# [WHAT YOU HAVE TO DO]
Below are entries. Copy exactly the lines running from the line that holds "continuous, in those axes" to the line that holds "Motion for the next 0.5", with both ends included.

# [PROVIDED RECORDS]
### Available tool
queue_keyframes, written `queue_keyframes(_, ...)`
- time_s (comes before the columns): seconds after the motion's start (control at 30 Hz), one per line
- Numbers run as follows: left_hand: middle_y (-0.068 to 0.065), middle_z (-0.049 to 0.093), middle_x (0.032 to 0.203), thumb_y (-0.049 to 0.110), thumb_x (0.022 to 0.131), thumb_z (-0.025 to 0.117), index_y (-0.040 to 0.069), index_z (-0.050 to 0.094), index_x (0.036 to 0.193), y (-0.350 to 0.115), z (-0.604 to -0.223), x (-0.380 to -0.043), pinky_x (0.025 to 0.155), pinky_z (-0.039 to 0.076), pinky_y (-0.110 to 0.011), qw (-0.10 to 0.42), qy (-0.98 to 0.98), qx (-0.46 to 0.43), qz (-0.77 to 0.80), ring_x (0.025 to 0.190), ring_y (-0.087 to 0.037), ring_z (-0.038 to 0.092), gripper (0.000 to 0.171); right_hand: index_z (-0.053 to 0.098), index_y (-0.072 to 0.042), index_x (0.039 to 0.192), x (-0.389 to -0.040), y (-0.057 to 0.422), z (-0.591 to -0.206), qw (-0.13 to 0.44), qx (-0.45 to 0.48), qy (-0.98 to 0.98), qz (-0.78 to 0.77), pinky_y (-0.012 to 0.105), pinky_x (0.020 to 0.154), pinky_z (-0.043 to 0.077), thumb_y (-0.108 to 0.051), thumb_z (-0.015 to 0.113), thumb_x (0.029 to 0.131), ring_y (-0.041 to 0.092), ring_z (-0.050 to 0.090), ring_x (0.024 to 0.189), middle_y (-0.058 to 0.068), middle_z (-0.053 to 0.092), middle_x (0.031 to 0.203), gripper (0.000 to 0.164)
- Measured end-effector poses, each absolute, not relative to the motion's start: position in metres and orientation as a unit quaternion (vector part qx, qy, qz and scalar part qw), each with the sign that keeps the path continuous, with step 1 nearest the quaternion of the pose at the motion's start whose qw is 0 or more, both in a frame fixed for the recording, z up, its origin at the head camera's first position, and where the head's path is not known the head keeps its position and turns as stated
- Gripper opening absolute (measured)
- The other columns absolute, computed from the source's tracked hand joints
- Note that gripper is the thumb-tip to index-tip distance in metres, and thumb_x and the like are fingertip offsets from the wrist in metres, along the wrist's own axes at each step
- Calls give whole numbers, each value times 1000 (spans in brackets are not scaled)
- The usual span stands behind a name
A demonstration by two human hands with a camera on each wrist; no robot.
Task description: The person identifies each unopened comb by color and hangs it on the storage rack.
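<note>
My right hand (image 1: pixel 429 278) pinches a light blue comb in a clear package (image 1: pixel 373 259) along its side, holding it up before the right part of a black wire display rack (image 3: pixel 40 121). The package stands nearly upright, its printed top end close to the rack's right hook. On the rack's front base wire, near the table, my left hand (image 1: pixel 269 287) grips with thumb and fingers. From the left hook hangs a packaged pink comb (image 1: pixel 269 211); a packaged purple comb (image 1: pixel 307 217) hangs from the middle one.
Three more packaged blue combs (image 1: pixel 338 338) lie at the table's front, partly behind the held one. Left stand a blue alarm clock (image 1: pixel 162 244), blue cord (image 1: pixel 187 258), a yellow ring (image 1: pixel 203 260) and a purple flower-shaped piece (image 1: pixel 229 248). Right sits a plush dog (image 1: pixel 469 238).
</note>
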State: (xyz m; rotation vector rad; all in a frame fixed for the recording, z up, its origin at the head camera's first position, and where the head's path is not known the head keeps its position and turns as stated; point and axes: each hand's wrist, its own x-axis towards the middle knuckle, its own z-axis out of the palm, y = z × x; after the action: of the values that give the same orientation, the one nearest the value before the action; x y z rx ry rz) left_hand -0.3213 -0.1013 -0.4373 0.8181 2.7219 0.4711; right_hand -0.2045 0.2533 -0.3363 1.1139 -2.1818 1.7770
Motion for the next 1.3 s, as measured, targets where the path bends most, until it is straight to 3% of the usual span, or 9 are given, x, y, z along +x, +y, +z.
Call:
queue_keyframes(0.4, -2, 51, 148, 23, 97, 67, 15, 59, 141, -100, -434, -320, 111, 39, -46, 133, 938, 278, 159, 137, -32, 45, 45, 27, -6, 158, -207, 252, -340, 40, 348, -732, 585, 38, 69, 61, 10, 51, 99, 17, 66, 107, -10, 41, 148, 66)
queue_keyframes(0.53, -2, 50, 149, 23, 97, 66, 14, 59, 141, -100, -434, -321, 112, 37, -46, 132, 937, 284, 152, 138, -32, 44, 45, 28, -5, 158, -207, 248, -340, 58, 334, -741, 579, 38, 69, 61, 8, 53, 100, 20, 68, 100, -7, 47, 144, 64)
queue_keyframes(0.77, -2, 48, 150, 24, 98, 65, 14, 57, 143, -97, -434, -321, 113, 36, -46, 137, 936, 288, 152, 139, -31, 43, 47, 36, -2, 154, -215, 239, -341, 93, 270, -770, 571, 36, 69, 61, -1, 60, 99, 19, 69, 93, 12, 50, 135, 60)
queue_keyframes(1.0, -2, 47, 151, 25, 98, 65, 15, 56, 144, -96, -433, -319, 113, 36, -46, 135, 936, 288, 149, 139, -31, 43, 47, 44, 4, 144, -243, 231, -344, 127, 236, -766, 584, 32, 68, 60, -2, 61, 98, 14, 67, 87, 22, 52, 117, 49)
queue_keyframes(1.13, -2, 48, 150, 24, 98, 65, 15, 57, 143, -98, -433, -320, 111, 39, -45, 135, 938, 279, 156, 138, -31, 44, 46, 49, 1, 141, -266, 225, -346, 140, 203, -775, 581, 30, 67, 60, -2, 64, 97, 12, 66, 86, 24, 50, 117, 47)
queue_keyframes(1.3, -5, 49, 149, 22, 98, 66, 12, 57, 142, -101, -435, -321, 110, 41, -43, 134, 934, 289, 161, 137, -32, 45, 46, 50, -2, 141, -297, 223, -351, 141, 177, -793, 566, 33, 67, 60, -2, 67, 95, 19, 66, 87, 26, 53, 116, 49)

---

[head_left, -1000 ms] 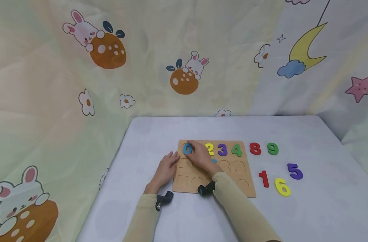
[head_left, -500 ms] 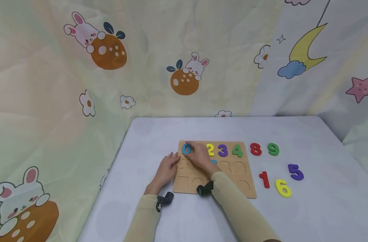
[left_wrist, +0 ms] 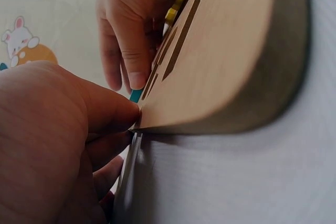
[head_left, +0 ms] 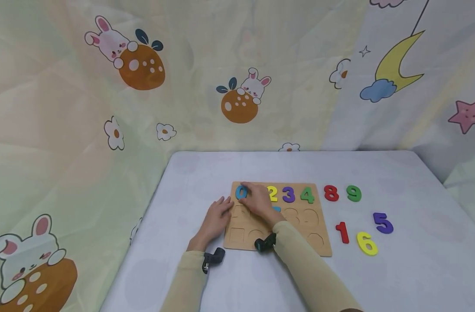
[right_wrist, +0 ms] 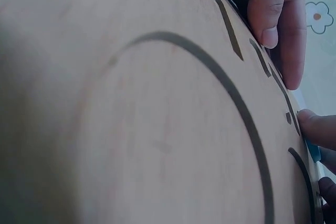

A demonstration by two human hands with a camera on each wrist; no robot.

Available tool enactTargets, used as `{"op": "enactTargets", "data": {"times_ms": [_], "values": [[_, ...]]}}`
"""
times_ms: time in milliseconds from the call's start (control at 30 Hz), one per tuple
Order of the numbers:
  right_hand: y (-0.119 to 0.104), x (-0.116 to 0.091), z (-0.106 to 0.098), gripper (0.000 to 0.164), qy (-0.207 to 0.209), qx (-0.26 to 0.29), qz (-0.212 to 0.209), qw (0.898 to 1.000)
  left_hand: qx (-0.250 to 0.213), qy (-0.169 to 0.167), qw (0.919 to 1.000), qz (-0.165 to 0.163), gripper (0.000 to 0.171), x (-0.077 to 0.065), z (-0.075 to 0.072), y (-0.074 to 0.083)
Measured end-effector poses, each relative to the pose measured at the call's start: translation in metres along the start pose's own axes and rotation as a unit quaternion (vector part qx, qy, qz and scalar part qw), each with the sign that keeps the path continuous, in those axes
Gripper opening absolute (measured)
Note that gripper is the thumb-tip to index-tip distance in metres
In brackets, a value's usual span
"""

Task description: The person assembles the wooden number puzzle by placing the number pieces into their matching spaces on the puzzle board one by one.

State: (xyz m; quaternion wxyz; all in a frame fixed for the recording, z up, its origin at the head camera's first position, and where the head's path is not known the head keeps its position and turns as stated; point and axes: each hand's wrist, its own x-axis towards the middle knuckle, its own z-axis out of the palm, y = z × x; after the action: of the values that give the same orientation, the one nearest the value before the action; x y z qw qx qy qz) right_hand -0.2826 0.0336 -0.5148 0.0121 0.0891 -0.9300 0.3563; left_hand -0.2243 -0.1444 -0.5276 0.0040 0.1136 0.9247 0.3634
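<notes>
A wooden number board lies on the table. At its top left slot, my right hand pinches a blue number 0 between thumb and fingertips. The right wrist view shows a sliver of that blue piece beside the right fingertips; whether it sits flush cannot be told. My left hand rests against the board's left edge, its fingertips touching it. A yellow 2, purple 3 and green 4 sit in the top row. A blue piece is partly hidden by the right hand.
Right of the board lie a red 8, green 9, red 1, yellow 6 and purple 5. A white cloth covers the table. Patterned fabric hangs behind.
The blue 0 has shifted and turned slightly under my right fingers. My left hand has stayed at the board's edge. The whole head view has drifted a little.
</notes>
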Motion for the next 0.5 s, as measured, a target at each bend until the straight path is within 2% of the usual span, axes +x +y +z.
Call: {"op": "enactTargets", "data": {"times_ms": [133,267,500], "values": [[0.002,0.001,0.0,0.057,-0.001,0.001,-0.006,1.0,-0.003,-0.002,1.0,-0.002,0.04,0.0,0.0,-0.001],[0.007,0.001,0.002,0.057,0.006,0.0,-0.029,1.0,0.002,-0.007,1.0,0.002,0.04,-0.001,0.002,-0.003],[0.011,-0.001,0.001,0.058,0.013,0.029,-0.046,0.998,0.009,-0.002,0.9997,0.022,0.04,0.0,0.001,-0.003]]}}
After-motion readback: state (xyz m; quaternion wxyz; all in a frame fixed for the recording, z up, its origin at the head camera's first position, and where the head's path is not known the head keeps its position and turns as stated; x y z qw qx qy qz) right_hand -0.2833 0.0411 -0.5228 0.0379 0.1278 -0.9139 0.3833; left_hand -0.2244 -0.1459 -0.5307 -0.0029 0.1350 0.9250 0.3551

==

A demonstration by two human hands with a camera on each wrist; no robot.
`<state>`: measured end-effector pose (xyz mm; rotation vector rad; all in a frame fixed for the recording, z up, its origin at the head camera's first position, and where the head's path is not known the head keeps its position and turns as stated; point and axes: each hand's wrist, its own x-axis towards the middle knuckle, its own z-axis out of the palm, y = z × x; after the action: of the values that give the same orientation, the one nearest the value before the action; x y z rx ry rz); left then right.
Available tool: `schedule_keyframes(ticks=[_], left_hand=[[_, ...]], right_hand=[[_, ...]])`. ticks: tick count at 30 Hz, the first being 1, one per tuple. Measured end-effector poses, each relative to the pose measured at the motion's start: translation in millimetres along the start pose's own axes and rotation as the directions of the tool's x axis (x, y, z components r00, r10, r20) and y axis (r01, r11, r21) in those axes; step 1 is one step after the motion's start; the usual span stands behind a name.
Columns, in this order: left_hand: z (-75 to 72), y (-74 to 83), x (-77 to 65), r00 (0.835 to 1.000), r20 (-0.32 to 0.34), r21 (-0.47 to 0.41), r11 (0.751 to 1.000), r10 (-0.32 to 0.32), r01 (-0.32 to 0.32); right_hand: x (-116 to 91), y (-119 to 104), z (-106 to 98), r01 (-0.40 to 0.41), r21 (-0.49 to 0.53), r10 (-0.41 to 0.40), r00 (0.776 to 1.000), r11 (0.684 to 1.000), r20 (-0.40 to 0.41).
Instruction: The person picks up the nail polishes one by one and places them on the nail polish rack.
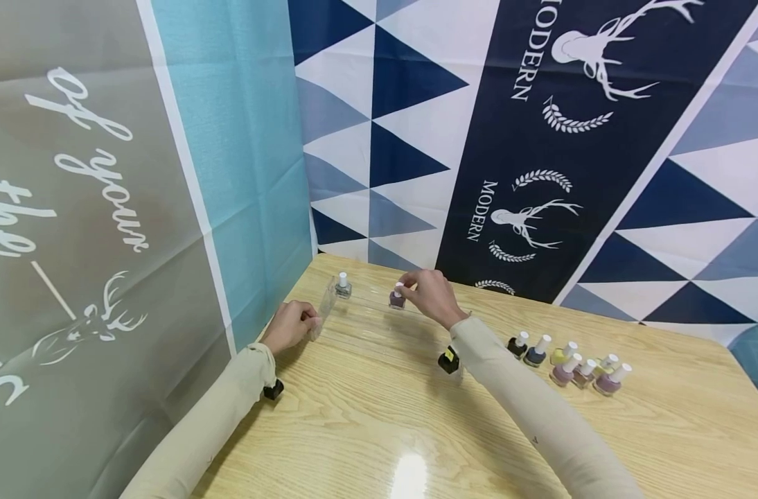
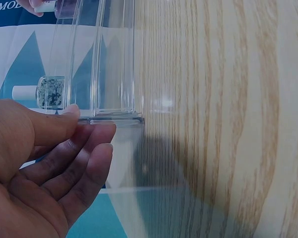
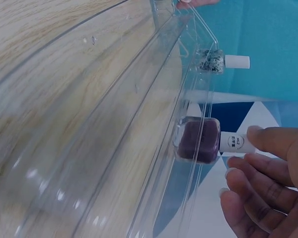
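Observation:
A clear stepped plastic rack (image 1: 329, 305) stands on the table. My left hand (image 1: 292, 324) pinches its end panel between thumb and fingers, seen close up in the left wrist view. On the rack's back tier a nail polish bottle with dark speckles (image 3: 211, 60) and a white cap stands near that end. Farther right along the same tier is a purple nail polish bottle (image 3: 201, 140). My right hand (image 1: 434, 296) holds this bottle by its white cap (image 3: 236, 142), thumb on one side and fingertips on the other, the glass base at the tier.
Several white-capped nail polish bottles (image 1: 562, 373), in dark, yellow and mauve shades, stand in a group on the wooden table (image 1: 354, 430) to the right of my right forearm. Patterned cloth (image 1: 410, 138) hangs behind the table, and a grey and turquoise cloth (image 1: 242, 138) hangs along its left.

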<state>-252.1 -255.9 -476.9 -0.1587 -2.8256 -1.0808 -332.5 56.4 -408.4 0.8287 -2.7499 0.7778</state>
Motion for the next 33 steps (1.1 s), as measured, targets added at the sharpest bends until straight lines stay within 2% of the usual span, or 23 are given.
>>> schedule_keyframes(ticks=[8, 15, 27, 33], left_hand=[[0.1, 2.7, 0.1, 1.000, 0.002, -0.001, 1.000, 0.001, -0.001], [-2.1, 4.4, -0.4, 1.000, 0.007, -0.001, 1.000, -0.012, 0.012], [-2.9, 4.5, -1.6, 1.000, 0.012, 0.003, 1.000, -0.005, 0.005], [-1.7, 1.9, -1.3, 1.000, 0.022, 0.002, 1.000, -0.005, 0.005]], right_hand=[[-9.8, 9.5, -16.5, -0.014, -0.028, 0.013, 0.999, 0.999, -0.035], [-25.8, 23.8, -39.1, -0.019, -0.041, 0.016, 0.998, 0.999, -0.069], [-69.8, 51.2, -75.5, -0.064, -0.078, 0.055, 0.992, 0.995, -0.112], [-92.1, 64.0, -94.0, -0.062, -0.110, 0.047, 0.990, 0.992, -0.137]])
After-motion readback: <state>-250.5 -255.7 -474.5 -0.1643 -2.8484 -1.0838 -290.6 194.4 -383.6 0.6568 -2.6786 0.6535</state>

# [EXERCISE RESULT]
Measured end-effector poses, each relative to the pose measured at the call's start: translation in metres along the start pose's own axes and rotation as a unit quaternion (vector part qx, qy, qz and scalar part qw), each with the sign that keeps the path continuous, in those axes
Gripper opening absolute (measured)
Note that gripper is the thumb-tip to index-tip distance in metres
In brackets, a value's usual span
"""

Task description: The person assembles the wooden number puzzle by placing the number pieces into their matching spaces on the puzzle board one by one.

State: (xyz m; quaternion wxyz; all in a frame fixed for the recording, z up, its origin at the head camera's first position, and where the head's path is not known the head keeps its position and turns as stated; point and axes: each hand's wrist, its own x-axis towards the middle knuckle, its own z-axis out of the palm, y = z × x; after the action: of the values that give the same orientation, the one nearest the value before the action; x y z qw qx qy qz) right_hand -0.2826 0.0336 -0.5148 0.0121 0.0891 -0.9300 0.3563; left_hand -0.2243 -0.1444 -0.5276 0.0040 0.1136 0.9247 0.3634
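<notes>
A wooden number board lies on the table. At its top left slot, my right hand pinches a blue number 0 between thumb and fingertips. The right wrist view shows a sliver of that blue piece beside the right fingertips; whether it sits flush cannot be told. My left hand rests against the board's left edge, its fingertips touching it. A yellow 2, purple 3 and green 4 sit in the top row. A blue piece is partly hidden by the right hand.
Right of the board lie a red 8, green 9, red 1, yellow 6 and purple 5. A white cloth covers the table. Patterned fabric hangs behind.
The blue 0 has shifted and turned slightly under my right fingers. My left hand has stayed at the board's edge. The whole head view has drifted a little.
</notes>
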Motion for the next 0.5 s, as measured, a target at each bend until the straight path is within 2% of the usual span, axes +x +y +z.

No further answer is required.